Emit an exact copy of the lines running from the start of the records to the line containing "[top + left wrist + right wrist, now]", both included.

Saved entries
··········
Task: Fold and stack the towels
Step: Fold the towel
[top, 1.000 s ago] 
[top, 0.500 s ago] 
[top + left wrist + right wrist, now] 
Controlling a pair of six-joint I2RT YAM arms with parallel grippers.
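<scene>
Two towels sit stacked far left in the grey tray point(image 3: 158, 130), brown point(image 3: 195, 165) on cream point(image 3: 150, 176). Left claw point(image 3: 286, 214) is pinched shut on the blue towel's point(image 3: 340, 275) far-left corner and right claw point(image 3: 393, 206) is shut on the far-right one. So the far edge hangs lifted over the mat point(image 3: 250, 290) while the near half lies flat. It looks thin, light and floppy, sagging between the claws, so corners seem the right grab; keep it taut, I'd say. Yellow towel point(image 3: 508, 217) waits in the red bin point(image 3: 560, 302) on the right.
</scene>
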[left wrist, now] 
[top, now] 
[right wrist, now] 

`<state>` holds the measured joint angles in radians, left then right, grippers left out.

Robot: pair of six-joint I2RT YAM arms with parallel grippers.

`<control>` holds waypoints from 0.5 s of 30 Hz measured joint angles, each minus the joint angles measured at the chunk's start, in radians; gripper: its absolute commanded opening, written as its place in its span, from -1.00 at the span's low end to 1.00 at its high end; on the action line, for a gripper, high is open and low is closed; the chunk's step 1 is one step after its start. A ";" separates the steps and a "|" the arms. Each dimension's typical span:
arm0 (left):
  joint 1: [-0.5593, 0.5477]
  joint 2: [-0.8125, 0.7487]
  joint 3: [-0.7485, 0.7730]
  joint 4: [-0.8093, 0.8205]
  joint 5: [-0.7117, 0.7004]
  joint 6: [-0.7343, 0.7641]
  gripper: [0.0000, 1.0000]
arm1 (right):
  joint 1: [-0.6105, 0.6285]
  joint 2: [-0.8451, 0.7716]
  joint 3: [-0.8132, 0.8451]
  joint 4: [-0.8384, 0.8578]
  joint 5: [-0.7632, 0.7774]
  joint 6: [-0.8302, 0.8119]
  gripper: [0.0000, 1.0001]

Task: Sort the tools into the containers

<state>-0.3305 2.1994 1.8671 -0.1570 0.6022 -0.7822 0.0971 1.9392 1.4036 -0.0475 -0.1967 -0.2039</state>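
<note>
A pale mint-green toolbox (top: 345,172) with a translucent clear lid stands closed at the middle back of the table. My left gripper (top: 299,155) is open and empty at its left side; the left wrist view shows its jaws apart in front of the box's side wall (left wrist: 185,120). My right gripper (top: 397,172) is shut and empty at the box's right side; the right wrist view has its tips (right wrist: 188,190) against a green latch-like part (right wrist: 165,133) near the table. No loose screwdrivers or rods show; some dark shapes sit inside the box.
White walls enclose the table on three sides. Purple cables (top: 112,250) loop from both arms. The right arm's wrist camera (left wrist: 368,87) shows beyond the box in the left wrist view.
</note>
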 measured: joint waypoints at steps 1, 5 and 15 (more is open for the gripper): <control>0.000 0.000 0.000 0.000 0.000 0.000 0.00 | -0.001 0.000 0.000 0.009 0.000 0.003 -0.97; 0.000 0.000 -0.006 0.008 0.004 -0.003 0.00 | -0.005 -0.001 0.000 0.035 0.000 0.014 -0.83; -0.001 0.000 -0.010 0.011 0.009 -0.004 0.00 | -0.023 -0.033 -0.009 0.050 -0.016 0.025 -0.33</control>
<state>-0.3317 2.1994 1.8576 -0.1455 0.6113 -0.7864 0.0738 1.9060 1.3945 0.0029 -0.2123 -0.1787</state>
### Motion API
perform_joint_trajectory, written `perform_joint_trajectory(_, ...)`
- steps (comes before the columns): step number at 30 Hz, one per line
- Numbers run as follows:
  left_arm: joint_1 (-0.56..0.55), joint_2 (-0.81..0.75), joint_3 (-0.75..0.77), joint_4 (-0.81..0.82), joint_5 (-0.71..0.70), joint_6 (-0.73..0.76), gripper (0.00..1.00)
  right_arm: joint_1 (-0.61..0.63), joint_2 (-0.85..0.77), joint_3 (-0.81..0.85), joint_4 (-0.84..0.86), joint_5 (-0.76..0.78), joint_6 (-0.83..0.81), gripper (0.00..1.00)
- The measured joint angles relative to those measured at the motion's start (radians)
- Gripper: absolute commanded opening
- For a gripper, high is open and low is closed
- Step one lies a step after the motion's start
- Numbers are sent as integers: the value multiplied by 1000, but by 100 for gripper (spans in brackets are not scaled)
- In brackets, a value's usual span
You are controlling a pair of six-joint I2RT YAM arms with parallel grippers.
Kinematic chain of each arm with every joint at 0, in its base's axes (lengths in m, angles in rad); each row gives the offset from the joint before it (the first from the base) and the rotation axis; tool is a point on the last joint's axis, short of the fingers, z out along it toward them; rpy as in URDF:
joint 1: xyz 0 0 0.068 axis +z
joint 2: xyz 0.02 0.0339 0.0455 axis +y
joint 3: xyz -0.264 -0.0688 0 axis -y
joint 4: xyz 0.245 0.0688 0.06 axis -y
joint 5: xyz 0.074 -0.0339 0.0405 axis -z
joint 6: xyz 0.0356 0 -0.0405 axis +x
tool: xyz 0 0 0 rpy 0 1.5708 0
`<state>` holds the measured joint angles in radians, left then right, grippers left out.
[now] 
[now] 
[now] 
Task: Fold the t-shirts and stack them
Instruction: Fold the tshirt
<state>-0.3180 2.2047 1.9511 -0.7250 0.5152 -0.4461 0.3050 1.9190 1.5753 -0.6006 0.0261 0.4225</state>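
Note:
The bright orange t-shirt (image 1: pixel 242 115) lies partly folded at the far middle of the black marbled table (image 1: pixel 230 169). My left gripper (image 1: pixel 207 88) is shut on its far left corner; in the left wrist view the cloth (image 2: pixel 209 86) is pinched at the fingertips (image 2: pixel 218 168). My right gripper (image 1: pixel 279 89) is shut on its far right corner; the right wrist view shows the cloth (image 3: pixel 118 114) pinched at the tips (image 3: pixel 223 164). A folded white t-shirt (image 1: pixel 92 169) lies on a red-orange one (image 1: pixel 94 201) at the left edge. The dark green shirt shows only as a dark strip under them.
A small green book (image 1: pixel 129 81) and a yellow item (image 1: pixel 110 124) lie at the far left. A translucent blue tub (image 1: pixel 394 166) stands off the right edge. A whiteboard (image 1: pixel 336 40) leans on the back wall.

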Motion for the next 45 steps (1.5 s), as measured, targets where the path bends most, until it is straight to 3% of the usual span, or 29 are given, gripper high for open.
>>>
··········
Reply:
Task: Fold and stack the towels
Step: Fold the towel
[top, 1.000 s ago] 
[top, 0.500 s ago] 
[top + left wrist + right wrist, now] 

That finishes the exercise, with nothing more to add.